The incentive this legal rule creates for correctional officials to remain unaware of problems is regrettable. Indeed, in many lawsuits involving prisoner-on-prisoner rape, the main thrust of prison officials' defense is that they were unaware that the defendant was in danger. More generally, officials in such cases often argue that rape in their facilities is a "rarity"--"not a serious risk."(404) They certainly have no incentive, under the existing legal standards, to try to ascertain the true dimensions of the problem.

The North Carolina Pilot Program

An encouraging exception to the overall absence of particularized attention to prisoner-on-prisoner sexual abuse can be found in North Carolina. In 1997, the legislature passed a law establishing a pilot program on sexual assault prevention in the prisons.(405) Covering only three units of the state prison system, the program is otherwise a laudable attempt at addressing the problem of inmate-on-inmate sexual abuse. It provides that the orientation given inmates will include information on the reducing the risk of sexual assault and that counseling on the topic will be provided to any prisoner requesting it. It also requires that the correctional authorities collect data on incidents of sexual aggression and develop and implement employee training on the topic.

The program's rules on classification and housing are particularly valuable. They provide that all prisoners must be evaluated and classified as to their risk of being either the victim or perpetrator of sexually assaultive behavior. These classifications are to be taken into account when making housing assignments.
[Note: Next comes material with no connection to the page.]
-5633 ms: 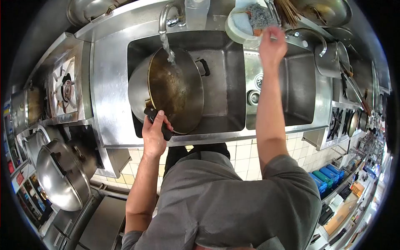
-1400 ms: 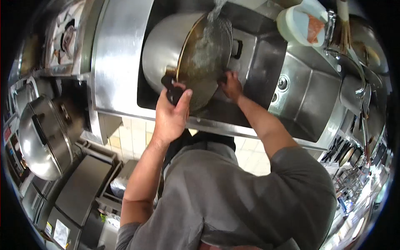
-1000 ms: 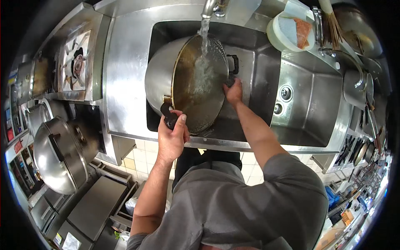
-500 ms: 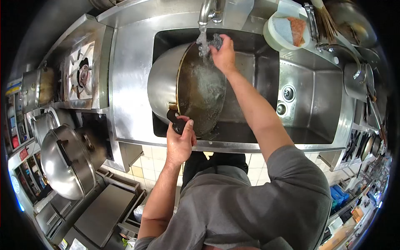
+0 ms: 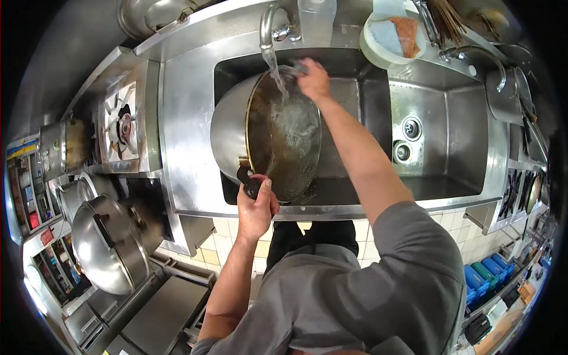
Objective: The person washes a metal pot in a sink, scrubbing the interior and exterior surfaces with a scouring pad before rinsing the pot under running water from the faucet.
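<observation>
A large steel wok [image 5: 231, 127] lies tilted on its side in the left sink basin, its browned inside facing right and wet with water. My left hand [image 5: 255, 208] is wrapped round the wok's black handle [image 5: 251, 187] at the near rim. By the far rim, my right hand [image 5: 313, 80] grips a grey steel wool scrubber [image 5: 296, 69], smeared by motion. Water streams from the faucet [image 5: 267, 32] just left of the scrubber and runs down into the wok.
A second sink basin [image 5: 461, 136] with drains lies to the right. Behind it stands a pale tub [image 5: 378, 54] with a blue-grey cloth and an orange sponge. A gas burner [image 5: 125, 125] is at the left, with a large domed steel pot [image 5: 103, 254] nearer to me.
My right hand has moved slightly with the scrubber along the wok's far rim. My left hand keeps its hold on the handle. The whole view has shifted a little.
</observation>
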A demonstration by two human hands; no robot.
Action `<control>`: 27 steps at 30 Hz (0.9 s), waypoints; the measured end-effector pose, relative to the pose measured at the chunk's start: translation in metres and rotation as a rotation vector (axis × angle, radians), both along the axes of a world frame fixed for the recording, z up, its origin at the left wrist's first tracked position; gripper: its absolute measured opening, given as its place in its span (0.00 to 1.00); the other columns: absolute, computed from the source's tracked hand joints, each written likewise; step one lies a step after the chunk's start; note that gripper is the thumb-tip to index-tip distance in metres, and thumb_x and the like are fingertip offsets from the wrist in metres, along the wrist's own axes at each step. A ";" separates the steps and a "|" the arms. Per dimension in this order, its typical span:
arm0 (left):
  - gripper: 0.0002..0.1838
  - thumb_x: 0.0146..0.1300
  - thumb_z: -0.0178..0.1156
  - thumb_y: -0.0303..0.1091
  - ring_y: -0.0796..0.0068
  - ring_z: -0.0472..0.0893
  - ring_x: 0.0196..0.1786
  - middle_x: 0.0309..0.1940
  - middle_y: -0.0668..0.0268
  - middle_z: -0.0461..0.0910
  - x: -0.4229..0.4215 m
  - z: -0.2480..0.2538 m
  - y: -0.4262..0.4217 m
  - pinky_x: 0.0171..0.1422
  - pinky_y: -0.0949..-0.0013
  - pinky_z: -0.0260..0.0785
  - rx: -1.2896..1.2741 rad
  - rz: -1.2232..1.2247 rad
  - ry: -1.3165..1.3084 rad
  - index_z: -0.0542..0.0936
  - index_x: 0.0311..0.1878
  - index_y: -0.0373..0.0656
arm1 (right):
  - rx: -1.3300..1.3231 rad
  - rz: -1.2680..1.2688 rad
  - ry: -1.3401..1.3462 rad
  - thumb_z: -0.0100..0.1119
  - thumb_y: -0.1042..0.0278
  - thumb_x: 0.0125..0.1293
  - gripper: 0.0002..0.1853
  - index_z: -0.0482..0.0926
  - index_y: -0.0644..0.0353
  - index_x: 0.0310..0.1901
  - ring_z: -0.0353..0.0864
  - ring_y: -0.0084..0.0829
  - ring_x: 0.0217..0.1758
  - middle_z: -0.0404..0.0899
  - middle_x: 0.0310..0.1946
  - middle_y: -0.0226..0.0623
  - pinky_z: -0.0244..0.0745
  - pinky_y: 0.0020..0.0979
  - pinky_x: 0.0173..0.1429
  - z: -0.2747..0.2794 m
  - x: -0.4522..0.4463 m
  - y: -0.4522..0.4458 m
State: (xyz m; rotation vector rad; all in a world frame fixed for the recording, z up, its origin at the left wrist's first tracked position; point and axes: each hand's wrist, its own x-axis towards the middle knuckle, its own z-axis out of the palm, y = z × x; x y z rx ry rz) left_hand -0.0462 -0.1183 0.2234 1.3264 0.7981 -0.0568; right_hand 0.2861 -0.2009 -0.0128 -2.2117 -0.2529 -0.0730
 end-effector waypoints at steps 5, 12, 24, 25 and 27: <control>0.09 0.81 0.56 0.32 0.78 0.70 0.17 0.16 0.67 0.72 0.002 -0.003 0.001 0.24 0.69 0.67 0.055 -0.014 0.022 0.72 0.52 0.36 | 0.007 -0.082 0.248 0.69 0.56 0.69 0.17 0.85 0.51 0.56 0.83 0.53 0.58 0.86 0.52 0.50 0.78 0.48 0.63 -0.044 0.012 -0.023; 0.10 0.81 0.55 0.32 0.78 0.71 0.18 0.17 0.67 0.72 0.002 0.000 0.001 0.25 0.69 0.67 0.052 -0.023 0.052 0.71 0.55 0.34 | 0.233 -0.057 -0.073 0.76 0.62 0.63 0.22 0.85 0.46 0.59 0.81 0.55 0.53 0.74 0.52 0.51 0.81 0.46 0.56 0.046 -0.045 0.033; 0.09 0.81 0.55 0.30 0.78 0.71 0.19 0.18 0.67 0.72 -0.002 -0.005 -0.009 0.25 0.70 0.66 0.038 -0.019 0.024 0.71 0.56 0.36 | 0.006 0.056 -0.082 0.73 0.59 0.63 0.12 0.89 0.42 0.48 0.85 0.54 0.50 0.75 0.60 0.50 0.84 0.50 0.53 0.057 -0.024 0.044; 0.09 0.81 0.55 0.30 0.79 0.71 0.19 0.18 0.67 0.72 -0.006 -0.006 -0.007 0.25 0.71 0.66 0.025 -0.009 0.041 0.71 0.56 0.36 | 0.068 0.000 -0.032 0.72 0.58 0.63 0.13 0.90 0.40 0.49 0.85 0.55 0.53 0.78 0.58 0.49 0.84 0.50 0.55 0.049 -0.024 0.042; 0.08 0.81 0.56 0.30 0.79 0.71 0.19 0.18 0.68 0.72 -0.002 -0.004 -0.006 0.25 0.71 0.65 0.005 0.006 0.050 0.72 0.55 0.37 | -0.035 -0.107 0.040 0.71 0.55 0.64 0.15 0.90 0.40 0.52 0.84 0.55 0.58 0.78 0.60 0.51 0.82 0.50 0.61 -0.047 -0.012 0.025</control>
In particular, inmates deemed vulnerable to assault are barred from being housed in the same cell or in small dormitories with inmates rated as potential perpetrators.

Lack of Prisoner Orientation

I have been to 4 Ohio prisons and at no time was I ever warned about the danger of sexual assault. No one ever told me of ways to protect myself. And to this day I've never heard of a procedure for reporting rape. This is never talked about.

--An Ohio inmate.(406)

Prisoners almost uniformly related to Human Rights Watch that on entering prison they received no formal orientation regarding how they might avoid rape or what steps they should take if they were subject to or threatened with rape. As described in chapter IV, prisoners who are unfamiliar with the ins and outs of prison life tend to be more vulnerable to rape. Not knowing the tricks and ruses that lead to sexual abuse, they have no idea when they are being set up for victimization. A detailed and realistic prisoner orientation program--one that explains common exploitation scenarios as well as describing how to obtain official protection--could be effective in strengthening prisoners' abilities to react appropriately to sexual targeting.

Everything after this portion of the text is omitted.